アメイジング・グレイス

今回は音楽コラムとして「アメイジング・グレイス」について語ってみたい。よく耳にする曲なわりに、その由来とか成り立ちなどは知られていないかもしれない。というわけで、自分なりに少し調べてみた。作詞はジョン・ニュートン(1725-1807)というイギリスのクリスチャン。賛美歌の一種であり、アメリカで最も愛唱される。まず題名の「amazing grace」とは何ぞや? 直訳すると「驚くべき神の恩寵」ということになる。ここで強調したいのは、その「驚嘆」である。ジョン・ニュートンは実際に驚いたから、このうたを書いて残したのだ。ある時彼は「神を信じることにより、本当に救われることがある」という驚くべき確信を抱いた。そしてそうした体験から、アイデンティティは確立され、視野がひろがる。「恩寵」というのは、その点である。哲学的に言うと、その「驚くべき恩寵」体験により、彼は真に彼自身になったのだ。その「畏怖に似た驚き」を後世に伝えたかったのだと思う。

そういう背景を知りつつ、歌詞の冒頭のみ訳してみたい。正式にはかなり長い歌詞なのだが、よく歌われるのは最初の部分である。

Amazing grace how sweet the sound
That saved a wretch like me.
I once was lost but now am found,
Was blind but now I see.

アメイジング・グレイス・・なんと快い響きだろうか
それは私のような不幸のどん底にいる人も救って下さる
私はかつて道に迷った、でも、もう迷わない
私はものの見方が分からなかった、でも、今は見渡すことができる

さて、このうたの大体の位置づけができたところで、各論に移っていきたい。みっつの異なる「アメイジング・グレイス」をお届けします。

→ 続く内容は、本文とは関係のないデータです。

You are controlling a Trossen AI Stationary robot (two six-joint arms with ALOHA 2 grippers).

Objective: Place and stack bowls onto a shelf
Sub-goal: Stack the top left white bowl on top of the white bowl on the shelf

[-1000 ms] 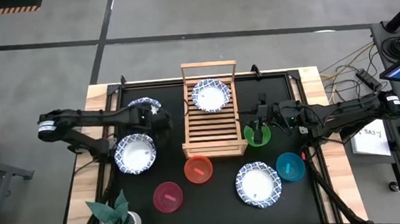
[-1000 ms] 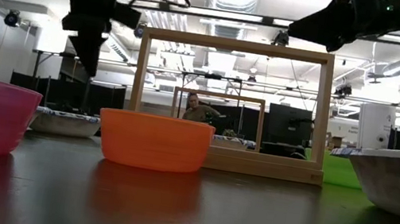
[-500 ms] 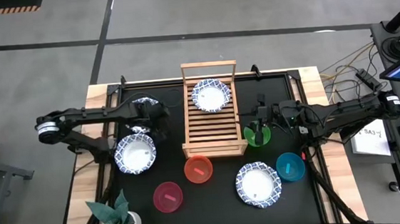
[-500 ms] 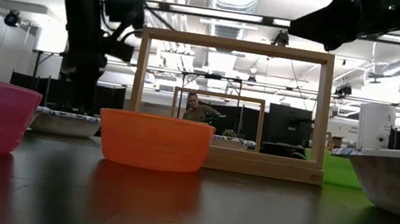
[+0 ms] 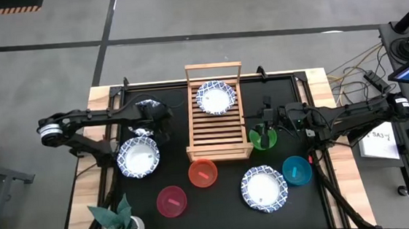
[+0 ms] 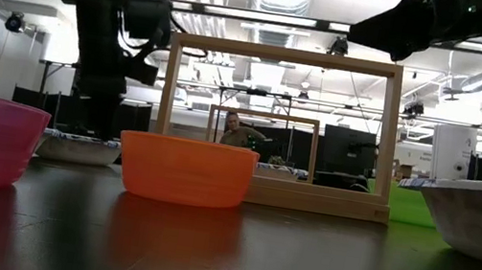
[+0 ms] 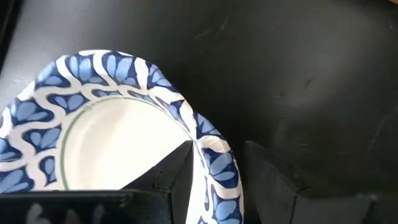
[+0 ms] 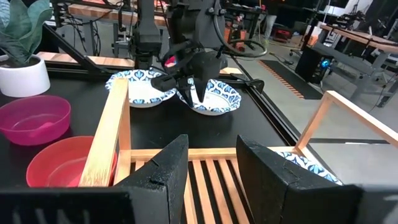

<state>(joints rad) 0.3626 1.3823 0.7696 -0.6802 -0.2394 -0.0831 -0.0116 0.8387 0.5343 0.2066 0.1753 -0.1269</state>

まずはフォークの大御所、ジョアン・バエズに登場してもらおう。



私の「アメイジング・グレイス」体験は、ここから始まった。 まるちょうの持っているのはライブ盤であり、聴衆との和やかな雰囲気が楽しめる。途中からハミングで笑わせるけど、巧みに聴衆とハモってみせて、親密な空気を醸し出している。まるちょうの好きな録音。

ふたつめは、真打ちの本田美奈子。



本来賛美歌であるこのうたに相応しい雰囲気。いやいや、心が洗われるとは、こういうのを言うんだろうな。本田さんは38歳の若さで逝った。病名は急性骨髄性白血病。38歳の誕生日の前日に一時退院を許された際、世話になった医師や看護師のためにナースステーションで「アメイジング・グレイス」を歌った。あんなんされたら、俺泣いちゃうよ。善人ほど早死にするってのは、本当なのかな。

ラストは、とびきりファンキーに! ヴィクター・ウッテンの登場だ。



賛美歌という本来の形からは遠ざかるけど、人の心を鼓舞し熱くさせるという意味では、全然ありじゃないかと思う。この人のベース・ソロはまさに鳥肌もので、超絶技巧でありながらハートはちゃんと込められている。歌心がちゃんと秘められているというか。メカニカルに堕ちてしまうと、音楽はダメ。ヴィクター・ウッテンは、そのあたりの外してはならないキモをしかと押さえている。ある意味「なんと快い響きだろうか」ということになる。ジョン・ニュートンの魂は、ちゃんと入っているのだ。ずばり、素晴らしい演奏。

以上、「アメイジング・グレイス」について語ってみました。